I'm risking it too as I think I'll be close either way so it's not a huge irresponsible risk when I don't have many choices as it is! GCSE I got 5 a stars, 3 a's, 1b. I'm being predicted A*A*A I think.
I understand that there are no national grade boundaries but that was my point. If they were low, although they would get higher grades then they would be given a false representation of the real exam and lower expectations of the real exam and thus lower achieved grades. For Exeter they don't get you into university, they get you an interview and a conditional offer which is often dependent on your predictions. Many universities give you a conditional with higher grades than minimum based on your predictions. Even so, if the schools aim was to predict them higher grades their would be no point in potentially lowering their achieved grades by false representations instead of predicting them high grades no matter what grades they actually received. If someone got a C, there would be nothing preventing the school from predicting the student an A or A*. That would be the more intelligent alternative instead of giving them an easy test so then in tern their actual achieved grades will be lowered.
I'm not talking about getting in I'm talking about offers.

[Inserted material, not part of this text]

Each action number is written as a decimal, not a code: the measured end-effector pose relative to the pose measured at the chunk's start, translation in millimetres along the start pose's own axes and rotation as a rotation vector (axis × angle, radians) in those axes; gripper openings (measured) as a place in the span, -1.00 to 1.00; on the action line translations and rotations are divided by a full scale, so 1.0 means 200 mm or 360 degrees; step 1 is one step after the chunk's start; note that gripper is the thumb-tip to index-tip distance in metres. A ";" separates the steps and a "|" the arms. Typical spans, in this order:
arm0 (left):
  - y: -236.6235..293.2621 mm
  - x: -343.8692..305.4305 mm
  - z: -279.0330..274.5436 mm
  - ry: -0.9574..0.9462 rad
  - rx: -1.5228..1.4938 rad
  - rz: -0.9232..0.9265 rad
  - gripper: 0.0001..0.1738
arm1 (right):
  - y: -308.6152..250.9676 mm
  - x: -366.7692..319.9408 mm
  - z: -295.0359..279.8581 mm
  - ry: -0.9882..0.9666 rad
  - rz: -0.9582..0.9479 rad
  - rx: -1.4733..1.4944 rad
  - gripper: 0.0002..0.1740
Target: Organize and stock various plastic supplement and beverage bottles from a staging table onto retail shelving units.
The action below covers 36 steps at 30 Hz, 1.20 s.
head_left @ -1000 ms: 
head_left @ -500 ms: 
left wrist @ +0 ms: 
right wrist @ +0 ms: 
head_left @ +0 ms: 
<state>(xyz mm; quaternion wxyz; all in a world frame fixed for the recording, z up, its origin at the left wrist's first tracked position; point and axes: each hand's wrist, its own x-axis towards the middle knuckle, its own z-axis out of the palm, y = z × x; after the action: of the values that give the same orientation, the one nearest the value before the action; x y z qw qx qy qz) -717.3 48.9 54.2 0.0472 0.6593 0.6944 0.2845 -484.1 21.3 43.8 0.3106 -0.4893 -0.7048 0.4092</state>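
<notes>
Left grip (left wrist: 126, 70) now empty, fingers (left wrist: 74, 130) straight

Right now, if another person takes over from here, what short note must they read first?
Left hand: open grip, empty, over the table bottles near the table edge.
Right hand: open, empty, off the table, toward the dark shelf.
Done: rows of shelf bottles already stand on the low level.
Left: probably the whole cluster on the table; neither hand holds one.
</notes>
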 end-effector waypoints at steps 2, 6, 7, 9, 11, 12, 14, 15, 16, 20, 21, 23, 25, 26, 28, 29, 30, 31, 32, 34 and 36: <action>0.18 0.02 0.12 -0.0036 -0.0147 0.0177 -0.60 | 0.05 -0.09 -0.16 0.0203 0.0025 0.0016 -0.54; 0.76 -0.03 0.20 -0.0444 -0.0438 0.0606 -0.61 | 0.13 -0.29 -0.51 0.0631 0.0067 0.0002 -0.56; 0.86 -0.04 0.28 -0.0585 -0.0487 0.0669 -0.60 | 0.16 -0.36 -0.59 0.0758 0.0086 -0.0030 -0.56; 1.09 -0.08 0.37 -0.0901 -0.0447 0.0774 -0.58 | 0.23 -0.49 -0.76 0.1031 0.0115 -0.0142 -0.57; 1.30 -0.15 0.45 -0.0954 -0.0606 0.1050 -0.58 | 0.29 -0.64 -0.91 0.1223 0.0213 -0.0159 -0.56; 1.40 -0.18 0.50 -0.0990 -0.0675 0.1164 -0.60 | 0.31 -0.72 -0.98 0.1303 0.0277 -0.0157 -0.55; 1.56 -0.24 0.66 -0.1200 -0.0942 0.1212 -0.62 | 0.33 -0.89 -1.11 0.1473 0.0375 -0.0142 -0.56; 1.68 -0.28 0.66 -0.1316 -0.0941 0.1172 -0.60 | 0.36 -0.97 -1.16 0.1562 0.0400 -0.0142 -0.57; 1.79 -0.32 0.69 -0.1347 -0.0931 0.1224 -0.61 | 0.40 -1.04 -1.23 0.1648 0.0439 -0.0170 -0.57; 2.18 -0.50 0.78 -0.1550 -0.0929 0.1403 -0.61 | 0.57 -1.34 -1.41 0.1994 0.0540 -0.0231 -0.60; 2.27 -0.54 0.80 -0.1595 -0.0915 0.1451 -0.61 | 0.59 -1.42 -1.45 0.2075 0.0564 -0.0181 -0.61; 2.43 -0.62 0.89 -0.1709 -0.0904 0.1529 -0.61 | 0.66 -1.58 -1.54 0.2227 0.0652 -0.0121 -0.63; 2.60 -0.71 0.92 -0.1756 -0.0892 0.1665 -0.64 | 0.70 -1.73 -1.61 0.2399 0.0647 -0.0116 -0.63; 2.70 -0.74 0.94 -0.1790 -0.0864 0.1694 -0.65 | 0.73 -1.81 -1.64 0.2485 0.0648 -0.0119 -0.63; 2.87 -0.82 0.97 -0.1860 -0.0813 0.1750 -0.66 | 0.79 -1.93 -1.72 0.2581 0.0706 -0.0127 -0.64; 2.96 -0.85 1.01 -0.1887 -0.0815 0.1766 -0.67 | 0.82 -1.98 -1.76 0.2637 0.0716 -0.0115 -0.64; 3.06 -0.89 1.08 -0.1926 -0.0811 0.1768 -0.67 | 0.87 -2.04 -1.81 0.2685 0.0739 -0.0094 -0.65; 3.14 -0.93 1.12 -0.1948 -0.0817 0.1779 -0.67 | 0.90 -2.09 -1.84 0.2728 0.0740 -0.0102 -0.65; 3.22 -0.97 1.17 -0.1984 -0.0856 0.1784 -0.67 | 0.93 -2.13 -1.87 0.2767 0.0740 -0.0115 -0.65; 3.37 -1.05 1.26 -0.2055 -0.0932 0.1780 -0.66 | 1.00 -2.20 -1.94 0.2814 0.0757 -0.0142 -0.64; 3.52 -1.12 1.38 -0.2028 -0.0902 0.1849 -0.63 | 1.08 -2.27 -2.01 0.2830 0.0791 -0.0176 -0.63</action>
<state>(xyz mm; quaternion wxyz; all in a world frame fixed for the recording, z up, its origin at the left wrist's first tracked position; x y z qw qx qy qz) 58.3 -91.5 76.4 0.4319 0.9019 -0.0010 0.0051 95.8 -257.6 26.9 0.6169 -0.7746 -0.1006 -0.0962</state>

I completely agree that it is a false representative.
Exeter put you into tiers so three a stars is tier 1, 2 a stars 1 A is tier 2. They invite people for interview and whatever tier they reach the end of: let's say 500 to interview, they invite all of the 400 in tier 1. There could be 200 applicants in tier 2 so they then use their cut off to select 100 for interview from tier 2. That's what I was told by the uni anyway.
I struggled massively with VR at the start, used to get less than 50% on medify.

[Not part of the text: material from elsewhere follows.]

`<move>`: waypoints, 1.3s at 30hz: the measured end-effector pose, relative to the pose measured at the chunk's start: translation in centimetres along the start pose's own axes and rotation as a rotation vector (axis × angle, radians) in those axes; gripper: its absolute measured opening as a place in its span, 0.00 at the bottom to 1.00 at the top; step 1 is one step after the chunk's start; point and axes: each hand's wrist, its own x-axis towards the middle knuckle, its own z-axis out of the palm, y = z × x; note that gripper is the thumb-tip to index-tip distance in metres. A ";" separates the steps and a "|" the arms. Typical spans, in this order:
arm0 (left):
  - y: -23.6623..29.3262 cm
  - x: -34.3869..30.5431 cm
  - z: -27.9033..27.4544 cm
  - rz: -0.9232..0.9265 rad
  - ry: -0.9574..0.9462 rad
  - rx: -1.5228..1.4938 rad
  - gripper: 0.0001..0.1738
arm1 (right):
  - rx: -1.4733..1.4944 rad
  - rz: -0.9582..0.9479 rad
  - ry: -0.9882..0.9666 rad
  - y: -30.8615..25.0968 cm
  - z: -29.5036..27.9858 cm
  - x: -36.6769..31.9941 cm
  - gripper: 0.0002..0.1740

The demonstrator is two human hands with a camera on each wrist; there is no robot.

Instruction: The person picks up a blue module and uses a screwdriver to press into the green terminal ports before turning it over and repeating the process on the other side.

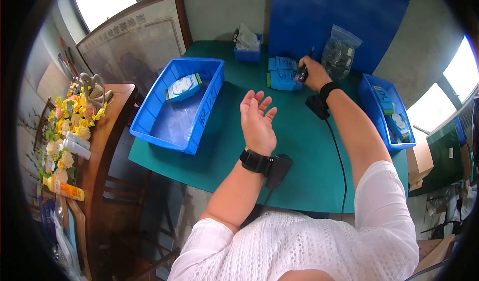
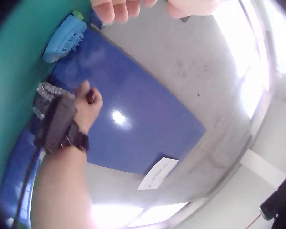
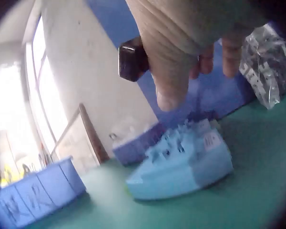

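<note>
My right hand (image 1: 315,75) grips a slim black tool (image 1: 303,73) with a thin dark tip, over the far right part of the green table. In the right wrist view, the squared dark end of this black tool (image 3: 131,59) sticks out beside the thumb; its exact kind I cannot tell. Just below and to the left of that hand lie light-blue packs (image 1: 284,79), close together on the table. My left hand (image 1: 258,124) is held over the table's middle, palm up, fingers loosely bent, with nothing in it.
A large blue bin (image 1: 175,140) at left holds a white-and-blue pack (image 1: 183,88). Another blue bin (image 1: 368,99) at right contains several packs. At the back are a small blue box (image 1: 248,56) with white tissue and a clear bag (image 1: 340,51) of dark items. A cable (image 1: 339,153) trails from my right wrist.
</note>
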 end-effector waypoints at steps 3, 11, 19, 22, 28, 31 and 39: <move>-0.1 0.4 -0.1 0.007 0.003 0.011 0.19 | 0.120 -0.039 0.235 -0.2 -2.9 -0.7 0.16; 1.8 1.6 0.8 -0.080 -0.100 0.104 0.19 | 1.080 0.101 0.236 -5.8 -9.1 -9.4 0.11; 13.2 6.4 5.4 0.241 -0.424 0.967 0.20 | 1.780 0.071 0.282 -4.6 -6.2 -17.2 0.11; 16.9 10.9 3.4 0.396 -0.466 1.548 0.22 | 1.906 0.091 0.333 -3.8 -4.7 -18.0 0.11; 19.3 17.2 -3.7 0.215 -0.623 2.440 0.28 | 1.853 0.159 0.376 -4.1 -4.9 -18.6 0.10; 18.3 19.4 -7.0 0.076 -0.755 2.512 0.33 | 1.788 0.158 0.421 -4.2 -5.3 -19.0 0.10; 16.1 20.8 -8.8 -0.280 -0.598 2.657 0.56 | 1.691 0.148 0.447 -4.4 -5.6 -19.1 0.09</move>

But I started by reading the first sentence of the text, so you know roughly what its on about. Then scan the rest for about 5 seconds before moving on to the answers.
Also if the text is about something which you have knowledge about, then I didn't even read the text I just answered based on my own knowledge. Although they say dont do this, it worked for me.

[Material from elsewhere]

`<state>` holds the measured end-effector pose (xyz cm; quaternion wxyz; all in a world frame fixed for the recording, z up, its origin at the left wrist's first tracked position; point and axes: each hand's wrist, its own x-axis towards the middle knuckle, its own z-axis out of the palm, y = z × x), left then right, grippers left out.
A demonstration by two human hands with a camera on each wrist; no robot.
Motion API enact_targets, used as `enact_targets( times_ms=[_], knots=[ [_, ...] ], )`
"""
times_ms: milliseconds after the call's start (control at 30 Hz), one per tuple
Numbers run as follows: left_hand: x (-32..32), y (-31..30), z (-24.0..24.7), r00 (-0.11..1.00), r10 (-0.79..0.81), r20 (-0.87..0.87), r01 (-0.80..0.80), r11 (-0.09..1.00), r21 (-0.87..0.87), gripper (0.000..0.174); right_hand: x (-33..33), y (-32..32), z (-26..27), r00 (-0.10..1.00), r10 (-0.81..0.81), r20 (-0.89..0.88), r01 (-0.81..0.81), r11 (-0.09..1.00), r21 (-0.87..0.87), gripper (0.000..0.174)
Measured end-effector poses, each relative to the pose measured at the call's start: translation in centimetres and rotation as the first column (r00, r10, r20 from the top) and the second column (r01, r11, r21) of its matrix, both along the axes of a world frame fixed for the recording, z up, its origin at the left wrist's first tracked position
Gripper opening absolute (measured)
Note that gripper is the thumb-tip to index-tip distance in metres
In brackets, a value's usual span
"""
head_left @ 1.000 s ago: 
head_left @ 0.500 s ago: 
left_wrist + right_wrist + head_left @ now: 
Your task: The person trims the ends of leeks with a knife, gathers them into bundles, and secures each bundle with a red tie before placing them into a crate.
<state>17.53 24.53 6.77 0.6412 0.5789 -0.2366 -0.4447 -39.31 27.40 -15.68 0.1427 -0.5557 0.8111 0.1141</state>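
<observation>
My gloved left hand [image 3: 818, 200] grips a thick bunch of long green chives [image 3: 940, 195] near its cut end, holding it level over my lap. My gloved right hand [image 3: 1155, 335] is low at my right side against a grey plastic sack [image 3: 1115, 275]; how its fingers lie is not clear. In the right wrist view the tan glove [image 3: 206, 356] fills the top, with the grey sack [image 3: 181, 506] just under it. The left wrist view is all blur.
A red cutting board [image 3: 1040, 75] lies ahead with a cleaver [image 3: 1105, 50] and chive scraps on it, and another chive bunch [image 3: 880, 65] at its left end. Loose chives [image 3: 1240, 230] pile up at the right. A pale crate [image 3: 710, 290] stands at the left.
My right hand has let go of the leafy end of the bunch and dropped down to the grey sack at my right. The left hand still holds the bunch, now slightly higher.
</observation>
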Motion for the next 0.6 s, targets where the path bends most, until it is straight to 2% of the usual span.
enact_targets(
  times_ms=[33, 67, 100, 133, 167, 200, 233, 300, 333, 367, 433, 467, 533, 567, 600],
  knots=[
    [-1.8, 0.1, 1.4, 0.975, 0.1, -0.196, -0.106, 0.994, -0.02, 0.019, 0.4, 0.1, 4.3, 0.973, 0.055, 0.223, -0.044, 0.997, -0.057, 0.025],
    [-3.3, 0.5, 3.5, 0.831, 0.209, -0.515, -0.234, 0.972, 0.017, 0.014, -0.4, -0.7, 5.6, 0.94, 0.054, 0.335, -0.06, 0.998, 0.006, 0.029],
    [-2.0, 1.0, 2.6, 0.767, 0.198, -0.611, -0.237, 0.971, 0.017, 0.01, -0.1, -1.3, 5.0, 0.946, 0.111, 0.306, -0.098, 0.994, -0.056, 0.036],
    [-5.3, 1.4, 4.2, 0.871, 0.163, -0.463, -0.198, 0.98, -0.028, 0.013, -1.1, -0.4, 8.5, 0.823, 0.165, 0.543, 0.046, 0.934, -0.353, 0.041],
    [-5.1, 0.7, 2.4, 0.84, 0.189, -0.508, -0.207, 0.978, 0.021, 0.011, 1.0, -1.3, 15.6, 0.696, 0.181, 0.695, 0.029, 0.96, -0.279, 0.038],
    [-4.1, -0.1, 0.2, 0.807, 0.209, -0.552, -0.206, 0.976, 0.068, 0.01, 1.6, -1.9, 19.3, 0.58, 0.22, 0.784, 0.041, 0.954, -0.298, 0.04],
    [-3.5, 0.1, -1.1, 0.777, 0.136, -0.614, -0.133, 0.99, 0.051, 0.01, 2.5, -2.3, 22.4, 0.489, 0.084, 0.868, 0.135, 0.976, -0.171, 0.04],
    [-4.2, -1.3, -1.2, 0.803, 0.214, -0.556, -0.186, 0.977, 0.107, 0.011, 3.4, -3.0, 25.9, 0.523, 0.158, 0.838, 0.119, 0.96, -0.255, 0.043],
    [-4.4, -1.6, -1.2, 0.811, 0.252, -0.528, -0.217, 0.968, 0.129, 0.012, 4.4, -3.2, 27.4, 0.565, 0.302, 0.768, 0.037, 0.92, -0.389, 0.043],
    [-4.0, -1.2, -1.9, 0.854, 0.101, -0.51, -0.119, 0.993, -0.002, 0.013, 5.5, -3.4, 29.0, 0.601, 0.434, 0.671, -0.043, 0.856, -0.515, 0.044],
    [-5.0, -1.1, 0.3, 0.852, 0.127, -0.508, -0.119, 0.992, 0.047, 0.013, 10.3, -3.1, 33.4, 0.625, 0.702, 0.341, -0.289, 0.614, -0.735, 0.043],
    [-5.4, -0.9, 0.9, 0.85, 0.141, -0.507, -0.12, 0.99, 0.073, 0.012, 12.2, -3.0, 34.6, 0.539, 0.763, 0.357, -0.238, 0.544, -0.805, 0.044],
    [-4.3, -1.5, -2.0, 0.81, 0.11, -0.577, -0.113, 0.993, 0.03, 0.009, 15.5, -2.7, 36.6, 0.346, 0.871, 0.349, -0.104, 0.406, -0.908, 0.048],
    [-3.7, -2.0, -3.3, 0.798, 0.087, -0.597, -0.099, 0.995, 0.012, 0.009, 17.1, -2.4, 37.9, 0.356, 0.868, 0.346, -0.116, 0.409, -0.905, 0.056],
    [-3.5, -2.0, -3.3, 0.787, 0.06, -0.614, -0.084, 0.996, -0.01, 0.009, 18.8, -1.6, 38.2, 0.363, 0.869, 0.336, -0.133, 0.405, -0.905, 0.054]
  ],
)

You said the aim of the school was to get students into university. What good is an offer if they don't achieve the right grades and as a result don't get into university?
I struggled massively with VR at the start, used to get less than 50% on medify.
But I started by reading the first sentence of the text, so you know roughly what its on about. Then scan the rest for about 5 seconds before moving on to the answers.
Also if the text is about something which you have knowledge about, then I didn't even read the text I just answered based on my own knowledge. Although they say dont do this, it worked for me.
ahh ok! cuz what i struggle with is that i can't scan the passage and understand/read the words at the same time so i forget everything i've read :s
ahhh! i know how annoying is it?? my eyes just end up wandering around the passage so nothing makes sense and time just goes to waste for me
I have to get tea for that because I fall asleep otherwise :'(.
I cannot break the 580 barrier in practice and don't know what the hell to do if I am aiming for 600 in that section alone on the exam as the exams is supposed to be harder.
I can't do reading comprehension for the life of me. I will spend 5 minutes on one question and end up guessing everything!